Goal of the exercise:
Print each line of the material again, keeping everything exact.

Data block:
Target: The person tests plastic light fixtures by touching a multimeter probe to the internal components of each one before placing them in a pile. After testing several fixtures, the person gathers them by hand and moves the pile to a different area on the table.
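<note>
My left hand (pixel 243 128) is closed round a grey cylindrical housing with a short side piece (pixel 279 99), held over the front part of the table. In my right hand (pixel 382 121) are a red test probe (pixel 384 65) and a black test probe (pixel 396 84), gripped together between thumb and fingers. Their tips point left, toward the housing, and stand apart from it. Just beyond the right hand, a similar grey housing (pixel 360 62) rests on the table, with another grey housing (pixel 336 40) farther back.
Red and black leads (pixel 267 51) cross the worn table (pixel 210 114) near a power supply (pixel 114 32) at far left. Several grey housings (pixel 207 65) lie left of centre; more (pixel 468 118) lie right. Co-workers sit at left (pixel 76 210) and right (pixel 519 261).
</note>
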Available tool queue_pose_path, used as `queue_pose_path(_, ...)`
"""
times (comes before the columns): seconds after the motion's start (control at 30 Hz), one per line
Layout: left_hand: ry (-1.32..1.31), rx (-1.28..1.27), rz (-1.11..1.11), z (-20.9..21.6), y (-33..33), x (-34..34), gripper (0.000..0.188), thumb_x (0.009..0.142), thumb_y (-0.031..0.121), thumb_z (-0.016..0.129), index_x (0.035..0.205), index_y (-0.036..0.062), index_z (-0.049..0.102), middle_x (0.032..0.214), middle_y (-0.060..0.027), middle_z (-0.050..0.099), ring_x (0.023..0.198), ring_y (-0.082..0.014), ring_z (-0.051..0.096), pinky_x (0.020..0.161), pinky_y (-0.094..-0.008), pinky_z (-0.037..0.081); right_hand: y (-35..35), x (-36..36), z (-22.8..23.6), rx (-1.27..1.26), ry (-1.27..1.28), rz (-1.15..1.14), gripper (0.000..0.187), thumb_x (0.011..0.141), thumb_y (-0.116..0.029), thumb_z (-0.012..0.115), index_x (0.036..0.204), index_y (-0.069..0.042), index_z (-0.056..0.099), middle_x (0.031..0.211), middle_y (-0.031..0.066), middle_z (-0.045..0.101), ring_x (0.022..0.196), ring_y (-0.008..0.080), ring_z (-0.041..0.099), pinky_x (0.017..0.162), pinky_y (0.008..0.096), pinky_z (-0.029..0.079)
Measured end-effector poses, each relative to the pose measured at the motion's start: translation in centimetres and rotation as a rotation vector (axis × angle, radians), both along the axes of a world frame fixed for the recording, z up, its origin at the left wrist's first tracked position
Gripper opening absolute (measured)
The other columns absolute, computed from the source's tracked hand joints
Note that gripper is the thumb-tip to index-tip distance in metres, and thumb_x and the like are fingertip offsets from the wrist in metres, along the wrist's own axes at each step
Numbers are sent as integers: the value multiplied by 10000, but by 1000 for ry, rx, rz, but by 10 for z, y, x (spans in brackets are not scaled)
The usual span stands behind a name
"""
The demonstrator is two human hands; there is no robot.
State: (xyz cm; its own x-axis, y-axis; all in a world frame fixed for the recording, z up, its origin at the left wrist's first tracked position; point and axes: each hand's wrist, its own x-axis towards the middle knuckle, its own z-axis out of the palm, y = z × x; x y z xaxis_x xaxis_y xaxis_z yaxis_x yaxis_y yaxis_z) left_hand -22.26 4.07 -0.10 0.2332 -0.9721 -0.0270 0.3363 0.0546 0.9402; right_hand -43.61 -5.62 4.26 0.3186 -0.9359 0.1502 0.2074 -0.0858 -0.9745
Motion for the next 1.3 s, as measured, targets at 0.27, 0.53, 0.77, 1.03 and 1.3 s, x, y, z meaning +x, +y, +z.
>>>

Result for this exercise:
Target: The person tests plastic light fixtures by touching a multimeter probe to the internal components of each one before placing them in a pile. After testing several fixtures, the person gathers them by hand and moves the pile to a different area on the table.
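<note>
My left hand (pixel 243 128) is closed round a grey cylindrical housing with a short side piece (pixel 279 99), held over the front part of the table. In my right hand (pixel 382 121) are a red test probe (pixel 384 65) and a black test probe (pixel 396 84), gripped together between thumb and fingers. Their tips point left, toward the housing, and stand apart from it. Just beyond the right hand, a similar grey housing (pixel 360 62) rests on the table, with another grey housing (pixel 336 40) farther back.
Red and black leads (pixel 267 51) cross the worn table (pixel 210 114) near a power supply (pixel 114 32) at far left. Several grey housings (pixel 207 65) lie left of centre; more (pixel 468 118) lie right. Co-workers sit at left (pixel 76 210) and right (pixel 519 261).
</note>
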Available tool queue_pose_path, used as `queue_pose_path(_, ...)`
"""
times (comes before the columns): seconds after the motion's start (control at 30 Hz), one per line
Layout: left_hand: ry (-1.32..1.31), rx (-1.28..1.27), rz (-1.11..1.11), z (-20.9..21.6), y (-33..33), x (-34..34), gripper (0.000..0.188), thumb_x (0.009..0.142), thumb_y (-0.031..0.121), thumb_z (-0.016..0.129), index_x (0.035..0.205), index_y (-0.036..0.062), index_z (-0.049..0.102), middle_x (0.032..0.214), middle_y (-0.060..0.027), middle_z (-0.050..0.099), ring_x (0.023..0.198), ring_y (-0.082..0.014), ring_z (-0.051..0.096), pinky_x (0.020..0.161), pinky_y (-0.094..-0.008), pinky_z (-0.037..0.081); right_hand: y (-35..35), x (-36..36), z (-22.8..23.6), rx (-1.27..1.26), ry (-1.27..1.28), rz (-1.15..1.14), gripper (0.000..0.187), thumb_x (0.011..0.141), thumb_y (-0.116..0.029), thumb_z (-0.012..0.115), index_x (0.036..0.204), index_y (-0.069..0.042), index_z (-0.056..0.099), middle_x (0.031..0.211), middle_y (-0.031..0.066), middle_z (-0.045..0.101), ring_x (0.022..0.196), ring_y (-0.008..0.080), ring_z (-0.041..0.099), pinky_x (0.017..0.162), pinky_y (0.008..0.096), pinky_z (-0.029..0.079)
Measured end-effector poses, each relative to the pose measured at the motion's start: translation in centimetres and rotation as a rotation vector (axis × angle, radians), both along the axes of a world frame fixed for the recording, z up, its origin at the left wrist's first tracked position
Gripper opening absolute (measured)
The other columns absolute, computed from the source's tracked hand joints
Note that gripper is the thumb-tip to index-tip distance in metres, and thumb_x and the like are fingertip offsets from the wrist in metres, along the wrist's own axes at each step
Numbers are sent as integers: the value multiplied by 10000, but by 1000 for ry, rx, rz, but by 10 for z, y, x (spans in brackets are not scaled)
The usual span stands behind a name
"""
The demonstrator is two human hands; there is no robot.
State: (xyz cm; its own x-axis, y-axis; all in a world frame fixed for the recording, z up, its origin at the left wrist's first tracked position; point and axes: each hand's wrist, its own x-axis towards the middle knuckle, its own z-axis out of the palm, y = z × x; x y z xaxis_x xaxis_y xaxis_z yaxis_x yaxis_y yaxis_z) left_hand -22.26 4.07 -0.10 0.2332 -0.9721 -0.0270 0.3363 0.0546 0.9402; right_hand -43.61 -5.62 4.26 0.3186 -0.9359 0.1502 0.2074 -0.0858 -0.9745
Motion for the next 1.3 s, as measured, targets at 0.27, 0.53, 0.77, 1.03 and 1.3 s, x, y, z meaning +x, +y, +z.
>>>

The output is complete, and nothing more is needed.